Eurl et auto entrepreneur : quelles différences

Les créateurs d’entreprises, dans le choix des statuts, peuvent hésiter entre deux types de sociétés aux statuts juridiques différents : L’EURL ou l’auto-entreprise. L’EURL est une entreprise unipersonnelle à responsabilité limitée, constituée d’un associé unique qui peut être une personne physique ou morale. Le régime de l’auto-entrepreneur s’adresse à des personnes physiques qui souhaitent créer une entreprise individuelle pour exercer une activité commerciale, artisanale ou libérale. Certaines conditions doivent être respectées pour leur création. Quelles sont les différences entre une EURL et l’auto-entreprise ?

Des formalités de création différentes

Pour obtenir le statut d’auto-entrepreneur, une simple déclaration auprès du Centre de Formalités des Entreprises (CFE) suffit et permettra d’obtenir un numéro SIRET. Toutefois, pour créer une micro-entreprise, il faut respecter des conditions liées au montant du chiffre d’affaires. Ainsi, l’auto-entrepreneur ne doit pas dépasser un seuil de chiffre d’affaires annuel de 170 000 € pour une activité de vente de marchandises, de services, de prestations d’hébergement.
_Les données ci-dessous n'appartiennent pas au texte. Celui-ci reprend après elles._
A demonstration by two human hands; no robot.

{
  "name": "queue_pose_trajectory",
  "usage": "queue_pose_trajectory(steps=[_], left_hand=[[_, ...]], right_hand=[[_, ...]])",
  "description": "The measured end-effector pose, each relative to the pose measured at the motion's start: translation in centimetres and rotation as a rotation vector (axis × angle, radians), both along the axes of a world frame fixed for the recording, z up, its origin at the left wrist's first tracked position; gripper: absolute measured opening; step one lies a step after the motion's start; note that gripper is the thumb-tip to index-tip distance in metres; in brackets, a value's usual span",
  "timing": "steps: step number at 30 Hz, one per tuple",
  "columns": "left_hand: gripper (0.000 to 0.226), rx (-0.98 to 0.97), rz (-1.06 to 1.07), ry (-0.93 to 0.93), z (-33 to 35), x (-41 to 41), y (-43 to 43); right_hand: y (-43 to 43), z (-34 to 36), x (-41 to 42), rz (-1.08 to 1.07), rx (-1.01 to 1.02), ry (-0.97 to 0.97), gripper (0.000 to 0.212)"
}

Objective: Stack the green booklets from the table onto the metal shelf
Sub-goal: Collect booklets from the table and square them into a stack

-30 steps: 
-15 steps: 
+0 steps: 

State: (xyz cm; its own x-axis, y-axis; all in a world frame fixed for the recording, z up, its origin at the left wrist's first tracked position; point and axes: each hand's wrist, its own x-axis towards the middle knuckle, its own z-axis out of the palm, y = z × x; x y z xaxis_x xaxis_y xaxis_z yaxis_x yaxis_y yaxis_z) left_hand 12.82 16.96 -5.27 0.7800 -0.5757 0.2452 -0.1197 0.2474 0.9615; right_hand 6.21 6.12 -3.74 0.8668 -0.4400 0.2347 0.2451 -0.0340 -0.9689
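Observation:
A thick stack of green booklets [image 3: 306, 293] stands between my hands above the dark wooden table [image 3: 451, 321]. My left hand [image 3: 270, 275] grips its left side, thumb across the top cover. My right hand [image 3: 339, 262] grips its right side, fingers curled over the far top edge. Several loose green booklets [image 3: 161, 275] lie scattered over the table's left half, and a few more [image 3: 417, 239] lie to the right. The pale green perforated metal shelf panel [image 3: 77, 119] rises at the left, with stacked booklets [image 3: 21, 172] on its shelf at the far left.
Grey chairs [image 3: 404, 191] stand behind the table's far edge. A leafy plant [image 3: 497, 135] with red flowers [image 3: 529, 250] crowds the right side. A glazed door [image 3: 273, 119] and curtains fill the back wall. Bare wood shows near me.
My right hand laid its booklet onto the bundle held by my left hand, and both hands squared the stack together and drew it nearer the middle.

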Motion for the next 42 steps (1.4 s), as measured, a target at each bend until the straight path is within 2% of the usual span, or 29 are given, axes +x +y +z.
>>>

Ce seuil est abaissé à 70 000 € dans les cas de prestations de services relevant de la catégorie des bénéfices industriels et commerciaux ou des bénéfices non commerciaux.

Créer une eurl implique des formalités plus strictes. Il faut effectuer une demande d’immatriculation auprès du CFE et choisir la dénomination sociale et le nom de l’entreprise. Il faut ensuite rédiger et enregistrer les statuts, puis nommer un dirigeant. Enfin, l’entreprise devra déposer son capital auprès de la banque, publier un avis de constitution dans un journal légal et déposer le dossier auprès du CFE.

Des obligations comptables et sociales différentes

Pour ce qui est des obligations comptables, l’auto-entrepreneur doit simplement tenir un livre des recettes encaissées. Il doit conserver les pièces comptables. Un registre des achats est obligatoire s’il s’agit d’une activité de vente de marchandises. L’EURL doit tenir strictement une comptabilité d’entreprise, un inventaire annuel, un bilan comptable et un compte de résultat.

Concernant les obligations sociales, l’auto-entrepreneur bénéficie d’un régime micro-social simplifié, relevant du SSI (sécurité sociale des indépendants). Le montant des cotisations est calculé en fonction du chiffre d’affaires, avec un taux forfaitaire. Les cotisations peuvent être réglées par mois ou par trimestre. Dans le cas d’une EURL, si le gérant est associé majoritaire, il est également affilié à la SSI, mais les charges sociales sont calculées sur les revenus professionnels. L’auto-entrepreneur n’a pas à transmettre annuellement la DSI (déclaration sociale des indépendants), contrairement à l’EURL qui doit le faire afin que l’administration calcule ses cotisations sociales.

Un régime fiscal distinct et une application différente de la TVA

Dans le cas d’une auto-entreprise, le prélèvement de l’impôt se fait sur la base du chiffre d’affaires. Il n’est pas possible d’en déduire des charges. A la différence, une EURL peut baisser sa base imposable en déduisant les charges du chiffre d’affaires. Ainsi, les frais de structure et de fonctionnement sont déduits du chiffre d’affaires, pour ne prendre en compte que le bénéfice. Plus de détails sur https://www.creer-eurl.fr/

L’auto-entrepreneur n’est pas assujetti à la TVA et ne peut donc pas la récupérer sur ses investissements. L’EURL s’acquitte d’une TVA mais a la possibilité de la récupérer sur les investissements.